When you reach the line with "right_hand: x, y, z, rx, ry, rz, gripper" in the listing below, transcribe it and each line after it up to and including the line with "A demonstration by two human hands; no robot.", exactly and with nothing else.

------

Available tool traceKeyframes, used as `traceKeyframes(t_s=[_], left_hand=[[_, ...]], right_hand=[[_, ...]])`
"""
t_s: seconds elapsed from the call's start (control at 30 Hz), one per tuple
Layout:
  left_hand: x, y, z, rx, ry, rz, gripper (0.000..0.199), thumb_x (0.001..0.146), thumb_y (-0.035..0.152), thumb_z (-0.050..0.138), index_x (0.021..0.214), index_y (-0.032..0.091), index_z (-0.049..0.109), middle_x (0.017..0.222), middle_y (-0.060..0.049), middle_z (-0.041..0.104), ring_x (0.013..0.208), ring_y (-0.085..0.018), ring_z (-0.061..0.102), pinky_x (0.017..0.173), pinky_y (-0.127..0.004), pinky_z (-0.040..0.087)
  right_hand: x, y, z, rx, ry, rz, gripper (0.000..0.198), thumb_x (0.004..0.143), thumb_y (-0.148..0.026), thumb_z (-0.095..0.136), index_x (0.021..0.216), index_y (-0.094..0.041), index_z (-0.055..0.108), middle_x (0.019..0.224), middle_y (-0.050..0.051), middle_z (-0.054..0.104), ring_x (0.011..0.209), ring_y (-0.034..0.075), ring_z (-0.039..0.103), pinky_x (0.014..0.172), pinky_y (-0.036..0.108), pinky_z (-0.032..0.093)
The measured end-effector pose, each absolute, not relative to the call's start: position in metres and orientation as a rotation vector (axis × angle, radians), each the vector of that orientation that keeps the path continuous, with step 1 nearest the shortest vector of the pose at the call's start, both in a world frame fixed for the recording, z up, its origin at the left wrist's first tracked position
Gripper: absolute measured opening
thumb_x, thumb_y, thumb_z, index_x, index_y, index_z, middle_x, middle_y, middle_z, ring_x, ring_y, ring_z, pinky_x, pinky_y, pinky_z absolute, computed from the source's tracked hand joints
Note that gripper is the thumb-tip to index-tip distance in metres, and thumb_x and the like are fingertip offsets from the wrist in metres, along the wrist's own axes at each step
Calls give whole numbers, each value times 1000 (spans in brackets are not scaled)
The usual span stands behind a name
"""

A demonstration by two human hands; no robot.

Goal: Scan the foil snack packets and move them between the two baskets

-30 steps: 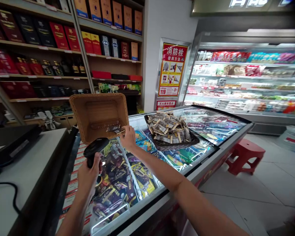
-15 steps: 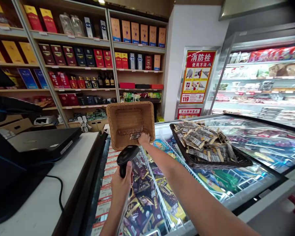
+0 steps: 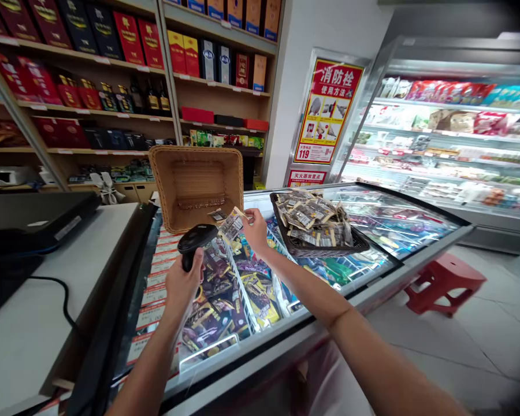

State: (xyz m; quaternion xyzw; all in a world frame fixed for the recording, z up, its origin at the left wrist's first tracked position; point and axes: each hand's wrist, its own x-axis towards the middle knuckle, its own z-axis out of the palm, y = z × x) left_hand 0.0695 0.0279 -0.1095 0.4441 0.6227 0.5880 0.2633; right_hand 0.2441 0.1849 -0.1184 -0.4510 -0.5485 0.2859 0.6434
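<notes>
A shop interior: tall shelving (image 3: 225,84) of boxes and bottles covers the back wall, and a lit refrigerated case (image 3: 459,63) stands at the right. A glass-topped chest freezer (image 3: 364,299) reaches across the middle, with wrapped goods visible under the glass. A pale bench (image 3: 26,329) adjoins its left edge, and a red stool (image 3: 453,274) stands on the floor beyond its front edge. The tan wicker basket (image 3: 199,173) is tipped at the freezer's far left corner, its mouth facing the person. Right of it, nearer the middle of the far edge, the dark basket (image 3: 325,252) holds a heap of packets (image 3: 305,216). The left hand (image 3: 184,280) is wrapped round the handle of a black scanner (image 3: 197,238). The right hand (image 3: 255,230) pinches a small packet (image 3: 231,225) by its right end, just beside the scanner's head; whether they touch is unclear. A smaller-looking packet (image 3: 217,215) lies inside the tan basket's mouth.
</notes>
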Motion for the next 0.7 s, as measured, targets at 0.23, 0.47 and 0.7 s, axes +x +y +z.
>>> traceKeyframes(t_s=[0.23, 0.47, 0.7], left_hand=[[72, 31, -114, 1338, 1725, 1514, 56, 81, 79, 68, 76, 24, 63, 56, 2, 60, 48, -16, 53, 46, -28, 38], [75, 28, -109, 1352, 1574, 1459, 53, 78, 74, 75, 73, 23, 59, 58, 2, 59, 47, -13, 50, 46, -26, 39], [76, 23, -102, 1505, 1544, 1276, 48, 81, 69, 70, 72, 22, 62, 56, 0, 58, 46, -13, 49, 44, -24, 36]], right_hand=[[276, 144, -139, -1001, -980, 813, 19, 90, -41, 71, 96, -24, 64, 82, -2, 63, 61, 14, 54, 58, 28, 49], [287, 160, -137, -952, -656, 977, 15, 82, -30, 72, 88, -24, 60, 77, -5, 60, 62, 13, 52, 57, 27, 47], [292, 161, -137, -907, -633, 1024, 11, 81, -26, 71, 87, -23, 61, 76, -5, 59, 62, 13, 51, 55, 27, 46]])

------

__EXERCISE OUTPUT__.
  right_hand: x, y, z, rx, ry, rz, gripper (0.000..0.198), thumb_x (0.004..0.143), thumb_y (-0.148..0.026), thumb_z (-0.095..0.136), index_x (0.021..0.216), index_y (-0.094..0.041), index_z (-0.055..0.108), middle_x (0.019..0.224), middle_y (-0.050..0.051), middle_z (-0.054..0.104), ring_x (0.011..0.209), ring_y (-0.034..0.075), ring_z (-0.039..0.103), pinky_x (0.014..0.172), pinky_y (-0.036..0.108), pinky_z (-0.032..0.093)
The measured end-effector pose, each absolute, not relative to the call's start: position in metres and orientation as a rotation vector (axis × angle, radians), each the vector of that orientation that keeps the path continuous, with step 1 nearest the shortest vector of the pose at the call's start, both in a world frame fixed for the recording, z up, its origin at the left wrist's first tracked position
Gripper: absolute measured opening
thumb_x, thumb_y, thumb_z, index_x, index_y, index_z, middle_x, middle_y, middle_z, ring_x, ring_y, ring_z, pinky_x, pinky_y, pinky_z absolute, computed from the source's tracked hand joints
Note that gripper is the thumb-tip to index-tip distance in metres, and thumb_x and the like are fingertip offsets from the wrist in metres, along the wrist's own axes at each step
Calls give whole numbers, each value times 1000 (spans in brackets are not scaled)
The usual span stands behind a name
"""

A demonstration by two human hands; no robot.

Work on this exercise is now complete.